The views expressed in the article are those of the authors and do not reflect the official policy or position of the Department of the Army, the Department of Defense, or the US Government.

Pericardial effusion is a well-documented complication of hypothyroidism. Evidence suggests a prevalence of pericardial effusion in the setting of hypothyroidism of about 3% to 6%, although it may be as high as 30% to 80% in patients with myxedema.¹ Hypothyroid-induced pericardial effusions typically accumulate gradually and rarely cause tamponade in the absence of prolonged hypothyroidism.² During interferon alfa therapy for chronic hepatitis C virus (HCV) infection, up to 40% of patients develop thyroid antibodies,³ and as many as 15% have pathologic thyroid values.⁴

Interferon alfa treatment for chronic HCV infection has been shown to induce thyroid antibodies de novo,⁵ as well as cause significant increases in thyroid antibody levels in patients with previously positive thyroid antibodies.⁶ We present a rare case of cardiac tamponade as the initial presentation of autoimmune hypothyroidism caused by interferon therapy for chronic HCV infection.

Case Presentation

A 34-year-old woman with a history of chronic HCV infection, treated with pegylated interferon alpha 2b and ribavirin for 5 months, presented with a 1-month history of profound fatigue, generalized edema, a 15-lb weight gain, dyspnea with exertion, and worsening hypoalbuminemia. She denied paroxysmal nocturnal dyspnea, chest pain, respiratory distress at rest, fevers, chills, or cough. Review of systems was remarkable for alopecia, irritability, cold intolerance, and decreased appetite.
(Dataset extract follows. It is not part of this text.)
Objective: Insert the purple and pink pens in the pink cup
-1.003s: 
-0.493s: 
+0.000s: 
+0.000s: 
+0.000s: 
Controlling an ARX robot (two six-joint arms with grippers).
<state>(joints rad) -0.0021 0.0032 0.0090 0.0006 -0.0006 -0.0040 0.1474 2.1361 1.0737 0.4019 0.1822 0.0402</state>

Notable findings on initial examination were: blood pressure, 118/86 mm Hg; pulse, 78 beats/min; pulsus paradoxus, 10 to 12 mm Hg; a jugular venous pressure, estimated at 8 cm H₂O; and 2+ pitting edema extending proximally to the lower abdomen. Cardiopulmonary examination was otherwise normal, and thyromegaly was not present.

Initial laboratory test results showed a thyroid-stimulating hormone (TSH) level of 28.1 mIU/mL (normal, 0.5-5.0 mIU/mL) and a free thyroxine level of 0.6 ng/dL (normal, 0.4-2.3 ng/dL). The TSH value before interferon therapy was 1.31 mIU/mL; thyroid antibodies were not measured before interferon therapy. Subsequent testing demonstrated autoimmune thyroid disease, with an elevated thyroid peroxidase antibody at 619 IU/mL.

The initial electrocardiogram showed diffuse low voltage (Figure 1), without electrical alternans. Chest x-ray demonstrated a normal cardiac silhouette, with a small left pleural effusion. Subsequent echocardiogram showed a moderate pericardial effusion, without evidence of chamber collapse; however, significant respiratory variation was seen on Doppler echocardiogram consistent with early tamponade physiology.

Figure 1—In patients with cardiac tamponade, the electrocardiogram often demonstrates diffuse low-voltage complexes.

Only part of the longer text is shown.